Among the lines below, output only those between the line holding "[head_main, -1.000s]" and the line holding "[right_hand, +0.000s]", inclusive, exactly as written and with no pictures.
▽
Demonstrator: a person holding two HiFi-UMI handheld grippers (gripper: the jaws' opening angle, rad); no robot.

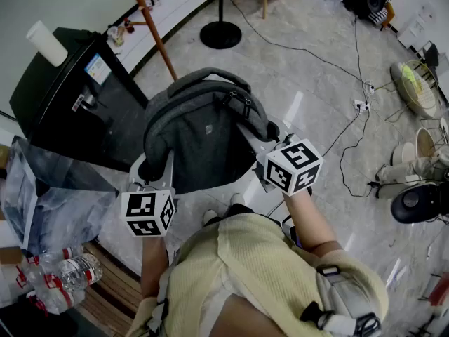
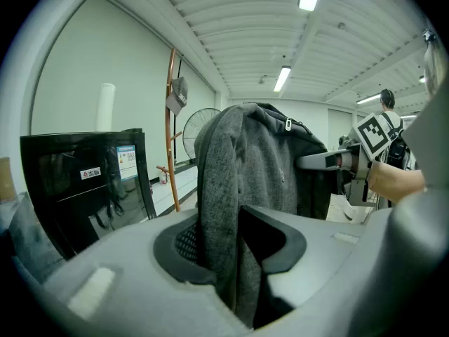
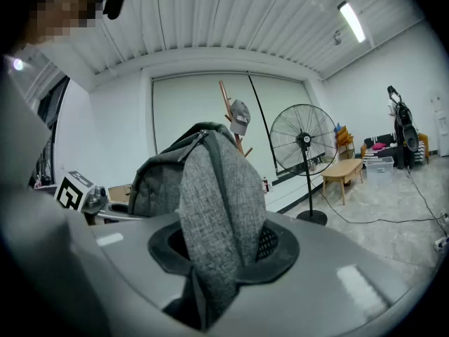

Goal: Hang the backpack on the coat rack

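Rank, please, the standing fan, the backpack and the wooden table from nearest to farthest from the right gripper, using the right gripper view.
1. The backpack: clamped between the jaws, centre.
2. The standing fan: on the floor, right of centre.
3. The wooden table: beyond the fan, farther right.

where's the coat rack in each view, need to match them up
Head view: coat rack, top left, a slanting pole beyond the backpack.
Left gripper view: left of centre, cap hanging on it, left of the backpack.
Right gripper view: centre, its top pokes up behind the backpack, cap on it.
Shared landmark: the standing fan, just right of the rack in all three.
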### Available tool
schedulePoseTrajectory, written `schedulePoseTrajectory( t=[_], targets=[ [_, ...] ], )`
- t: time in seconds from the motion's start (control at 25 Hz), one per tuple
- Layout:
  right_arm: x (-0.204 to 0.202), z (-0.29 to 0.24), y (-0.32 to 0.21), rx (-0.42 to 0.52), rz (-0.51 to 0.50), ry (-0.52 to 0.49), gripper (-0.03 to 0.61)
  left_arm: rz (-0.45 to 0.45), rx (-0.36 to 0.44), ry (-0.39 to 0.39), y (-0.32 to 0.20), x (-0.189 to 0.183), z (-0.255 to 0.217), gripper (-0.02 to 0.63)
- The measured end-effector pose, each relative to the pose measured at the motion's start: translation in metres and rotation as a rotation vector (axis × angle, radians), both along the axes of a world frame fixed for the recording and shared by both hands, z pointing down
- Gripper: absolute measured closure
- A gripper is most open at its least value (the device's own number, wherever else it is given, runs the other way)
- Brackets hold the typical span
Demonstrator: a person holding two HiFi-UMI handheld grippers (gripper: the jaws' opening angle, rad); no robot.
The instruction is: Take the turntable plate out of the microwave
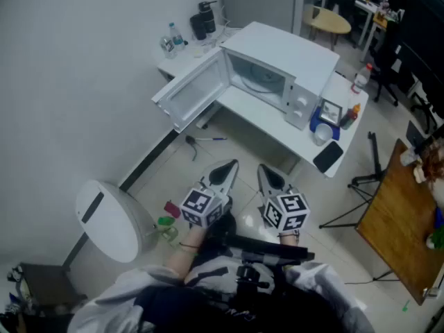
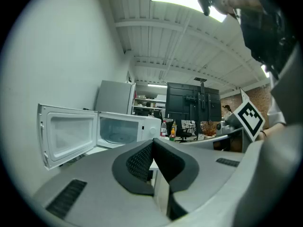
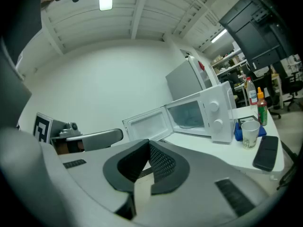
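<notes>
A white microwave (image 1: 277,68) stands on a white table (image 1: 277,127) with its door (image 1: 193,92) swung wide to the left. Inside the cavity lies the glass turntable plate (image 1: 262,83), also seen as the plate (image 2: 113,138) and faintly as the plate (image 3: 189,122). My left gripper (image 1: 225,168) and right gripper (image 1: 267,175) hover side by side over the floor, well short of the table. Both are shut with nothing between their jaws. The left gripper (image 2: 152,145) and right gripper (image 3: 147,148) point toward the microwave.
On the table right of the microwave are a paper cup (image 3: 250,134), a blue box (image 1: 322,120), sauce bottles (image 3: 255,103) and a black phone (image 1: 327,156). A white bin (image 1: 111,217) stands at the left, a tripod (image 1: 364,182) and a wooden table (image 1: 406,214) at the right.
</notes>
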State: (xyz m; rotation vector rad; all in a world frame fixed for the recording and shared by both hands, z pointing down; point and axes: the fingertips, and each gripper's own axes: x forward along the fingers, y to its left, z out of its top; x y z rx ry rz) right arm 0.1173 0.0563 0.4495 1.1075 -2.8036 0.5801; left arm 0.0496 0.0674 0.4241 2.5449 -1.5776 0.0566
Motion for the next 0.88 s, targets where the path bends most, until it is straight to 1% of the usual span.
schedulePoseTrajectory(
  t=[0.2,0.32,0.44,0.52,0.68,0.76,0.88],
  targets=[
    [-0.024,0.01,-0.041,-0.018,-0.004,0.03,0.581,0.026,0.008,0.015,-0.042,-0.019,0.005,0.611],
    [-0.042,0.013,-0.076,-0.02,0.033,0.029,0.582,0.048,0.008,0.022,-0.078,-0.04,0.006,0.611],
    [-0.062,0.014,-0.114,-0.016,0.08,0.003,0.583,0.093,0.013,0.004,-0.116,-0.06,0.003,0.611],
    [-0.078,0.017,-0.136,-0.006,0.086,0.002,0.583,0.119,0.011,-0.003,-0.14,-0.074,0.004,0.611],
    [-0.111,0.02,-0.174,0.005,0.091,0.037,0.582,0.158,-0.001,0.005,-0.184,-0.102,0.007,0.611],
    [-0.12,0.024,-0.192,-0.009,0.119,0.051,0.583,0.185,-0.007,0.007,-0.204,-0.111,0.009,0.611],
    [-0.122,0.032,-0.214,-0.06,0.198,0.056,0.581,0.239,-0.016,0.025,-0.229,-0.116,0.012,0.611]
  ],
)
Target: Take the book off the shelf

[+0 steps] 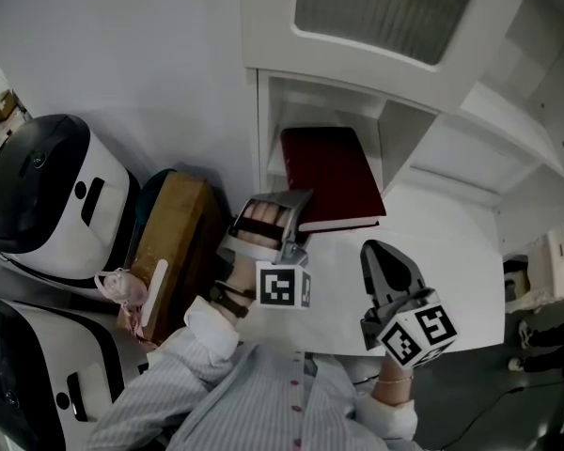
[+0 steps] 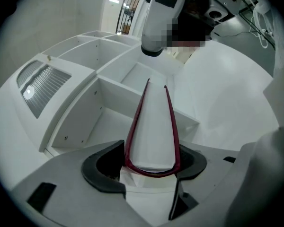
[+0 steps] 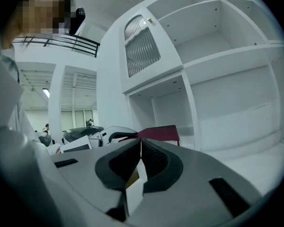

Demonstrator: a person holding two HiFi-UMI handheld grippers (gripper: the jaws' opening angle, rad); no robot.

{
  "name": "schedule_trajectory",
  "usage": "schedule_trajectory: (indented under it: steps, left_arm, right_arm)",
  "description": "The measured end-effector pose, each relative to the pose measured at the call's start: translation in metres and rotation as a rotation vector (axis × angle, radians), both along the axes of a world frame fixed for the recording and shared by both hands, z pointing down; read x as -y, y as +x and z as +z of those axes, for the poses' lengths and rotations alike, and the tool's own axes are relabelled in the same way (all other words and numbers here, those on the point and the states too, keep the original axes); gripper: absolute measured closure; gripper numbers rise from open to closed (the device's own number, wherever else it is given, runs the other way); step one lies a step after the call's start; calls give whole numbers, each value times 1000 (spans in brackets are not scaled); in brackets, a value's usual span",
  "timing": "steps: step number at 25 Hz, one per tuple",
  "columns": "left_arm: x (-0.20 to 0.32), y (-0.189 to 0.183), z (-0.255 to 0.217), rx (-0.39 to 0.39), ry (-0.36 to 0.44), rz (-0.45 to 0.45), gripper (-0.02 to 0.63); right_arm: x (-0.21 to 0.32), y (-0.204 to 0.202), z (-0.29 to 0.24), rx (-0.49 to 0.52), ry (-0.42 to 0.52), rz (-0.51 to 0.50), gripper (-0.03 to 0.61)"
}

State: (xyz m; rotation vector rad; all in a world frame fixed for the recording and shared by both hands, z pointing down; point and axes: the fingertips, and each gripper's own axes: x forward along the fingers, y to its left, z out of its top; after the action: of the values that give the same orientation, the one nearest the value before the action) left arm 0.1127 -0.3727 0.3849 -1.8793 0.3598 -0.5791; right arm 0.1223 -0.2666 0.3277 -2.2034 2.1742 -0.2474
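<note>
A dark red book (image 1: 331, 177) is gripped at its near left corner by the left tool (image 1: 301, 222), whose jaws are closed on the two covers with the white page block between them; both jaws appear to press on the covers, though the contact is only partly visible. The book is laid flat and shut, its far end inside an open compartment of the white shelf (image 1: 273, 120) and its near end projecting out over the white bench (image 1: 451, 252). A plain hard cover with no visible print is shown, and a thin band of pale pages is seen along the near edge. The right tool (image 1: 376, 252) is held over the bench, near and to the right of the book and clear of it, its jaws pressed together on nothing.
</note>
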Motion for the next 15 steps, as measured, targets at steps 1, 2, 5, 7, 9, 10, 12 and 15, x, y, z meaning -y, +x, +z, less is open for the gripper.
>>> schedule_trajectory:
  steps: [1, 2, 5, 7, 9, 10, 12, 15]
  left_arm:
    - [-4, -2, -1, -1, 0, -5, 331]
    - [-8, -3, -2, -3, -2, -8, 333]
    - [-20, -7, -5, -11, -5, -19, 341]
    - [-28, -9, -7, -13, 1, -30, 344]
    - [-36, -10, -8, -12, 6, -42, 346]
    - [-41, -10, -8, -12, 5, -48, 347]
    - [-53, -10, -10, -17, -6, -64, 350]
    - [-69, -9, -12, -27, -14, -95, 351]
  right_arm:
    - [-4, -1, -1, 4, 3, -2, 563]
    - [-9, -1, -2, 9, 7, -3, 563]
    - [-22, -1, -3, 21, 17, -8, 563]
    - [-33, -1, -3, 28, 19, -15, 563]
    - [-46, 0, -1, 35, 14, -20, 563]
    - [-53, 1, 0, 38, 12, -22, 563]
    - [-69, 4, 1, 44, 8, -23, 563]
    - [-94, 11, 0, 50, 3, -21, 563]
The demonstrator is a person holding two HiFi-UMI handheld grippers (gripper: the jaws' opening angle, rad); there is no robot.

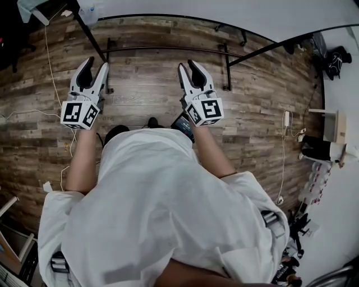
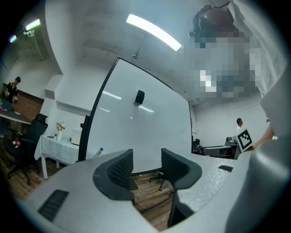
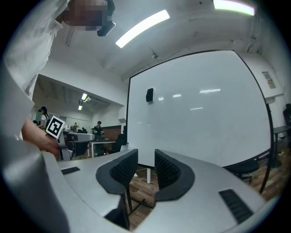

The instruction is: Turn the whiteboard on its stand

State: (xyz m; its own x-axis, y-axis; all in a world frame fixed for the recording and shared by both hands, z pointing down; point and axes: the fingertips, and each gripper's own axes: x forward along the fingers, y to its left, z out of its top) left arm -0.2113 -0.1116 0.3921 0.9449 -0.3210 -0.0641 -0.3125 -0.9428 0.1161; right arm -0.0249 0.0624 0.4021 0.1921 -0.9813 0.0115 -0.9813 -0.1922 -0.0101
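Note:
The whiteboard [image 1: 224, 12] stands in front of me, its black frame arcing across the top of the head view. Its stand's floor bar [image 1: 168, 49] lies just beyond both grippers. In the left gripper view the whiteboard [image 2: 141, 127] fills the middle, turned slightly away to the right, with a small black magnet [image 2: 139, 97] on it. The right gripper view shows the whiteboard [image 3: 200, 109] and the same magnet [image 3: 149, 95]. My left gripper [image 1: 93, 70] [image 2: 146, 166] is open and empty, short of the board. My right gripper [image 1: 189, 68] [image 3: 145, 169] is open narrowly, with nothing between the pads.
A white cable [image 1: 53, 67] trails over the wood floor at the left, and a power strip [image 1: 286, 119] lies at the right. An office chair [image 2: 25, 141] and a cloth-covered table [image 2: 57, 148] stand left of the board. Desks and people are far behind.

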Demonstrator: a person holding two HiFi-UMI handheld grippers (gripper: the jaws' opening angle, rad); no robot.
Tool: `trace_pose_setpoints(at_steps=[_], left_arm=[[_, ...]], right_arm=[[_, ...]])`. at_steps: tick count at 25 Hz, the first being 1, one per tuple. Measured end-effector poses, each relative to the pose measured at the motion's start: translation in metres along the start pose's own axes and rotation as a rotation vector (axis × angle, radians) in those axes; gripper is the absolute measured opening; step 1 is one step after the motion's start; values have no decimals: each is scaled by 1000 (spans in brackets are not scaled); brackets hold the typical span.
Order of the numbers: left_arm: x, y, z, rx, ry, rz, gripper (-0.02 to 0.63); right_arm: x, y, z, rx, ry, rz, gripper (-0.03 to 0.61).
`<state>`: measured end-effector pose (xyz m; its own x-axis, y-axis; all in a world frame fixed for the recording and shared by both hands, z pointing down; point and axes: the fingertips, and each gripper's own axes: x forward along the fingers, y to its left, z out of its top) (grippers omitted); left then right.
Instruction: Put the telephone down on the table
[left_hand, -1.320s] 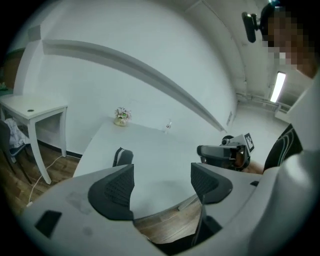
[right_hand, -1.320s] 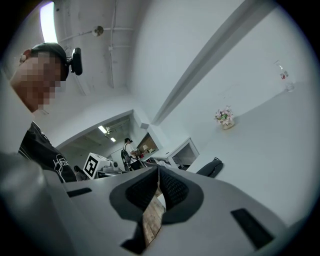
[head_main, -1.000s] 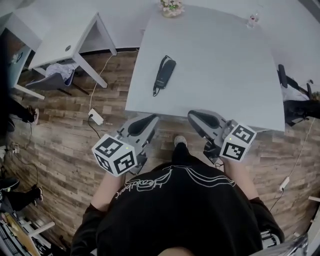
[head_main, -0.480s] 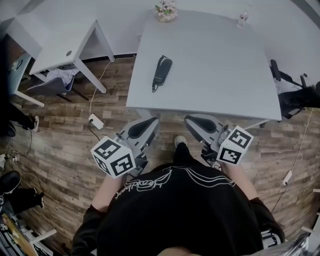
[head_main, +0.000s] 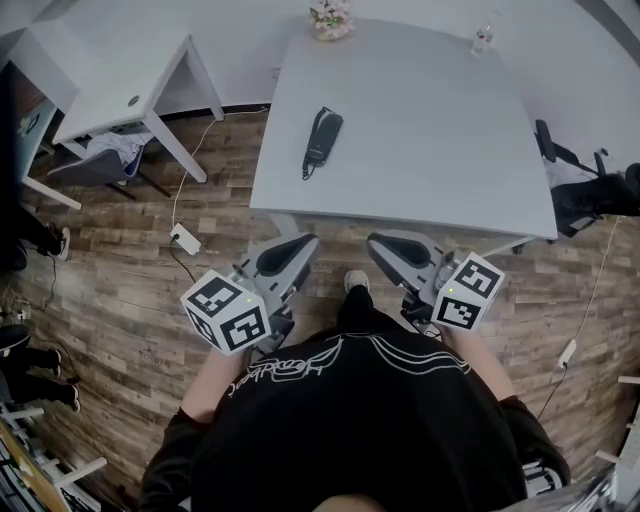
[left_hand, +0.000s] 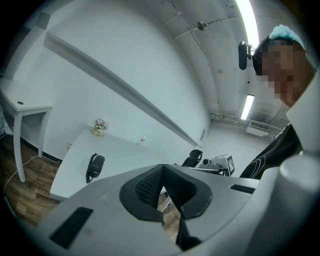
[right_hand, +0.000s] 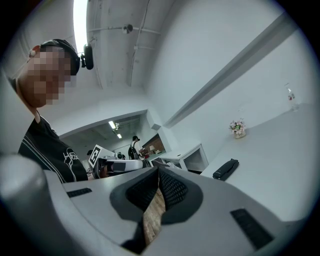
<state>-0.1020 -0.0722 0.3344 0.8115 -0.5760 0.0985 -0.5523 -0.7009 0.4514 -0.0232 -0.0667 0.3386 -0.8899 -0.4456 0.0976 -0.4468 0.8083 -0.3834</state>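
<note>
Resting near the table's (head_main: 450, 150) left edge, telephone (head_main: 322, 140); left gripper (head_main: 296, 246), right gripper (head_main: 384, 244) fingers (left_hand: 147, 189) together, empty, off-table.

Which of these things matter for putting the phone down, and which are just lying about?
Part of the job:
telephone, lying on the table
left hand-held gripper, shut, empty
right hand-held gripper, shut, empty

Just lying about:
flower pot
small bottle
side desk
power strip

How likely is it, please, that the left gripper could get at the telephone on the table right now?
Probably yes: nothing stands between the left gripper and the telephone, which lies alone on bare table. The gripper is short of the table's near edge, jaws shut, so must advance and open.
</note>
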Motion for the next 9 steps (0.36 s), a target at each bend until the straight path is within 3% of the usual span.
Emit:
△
*Exercise response*.
[head_main, -1.000s] 
[head_main, -0.480s] 
[head_main, +0.000s] 
[left_hand, +0.000s] 
[right_hand, +0.000s] 

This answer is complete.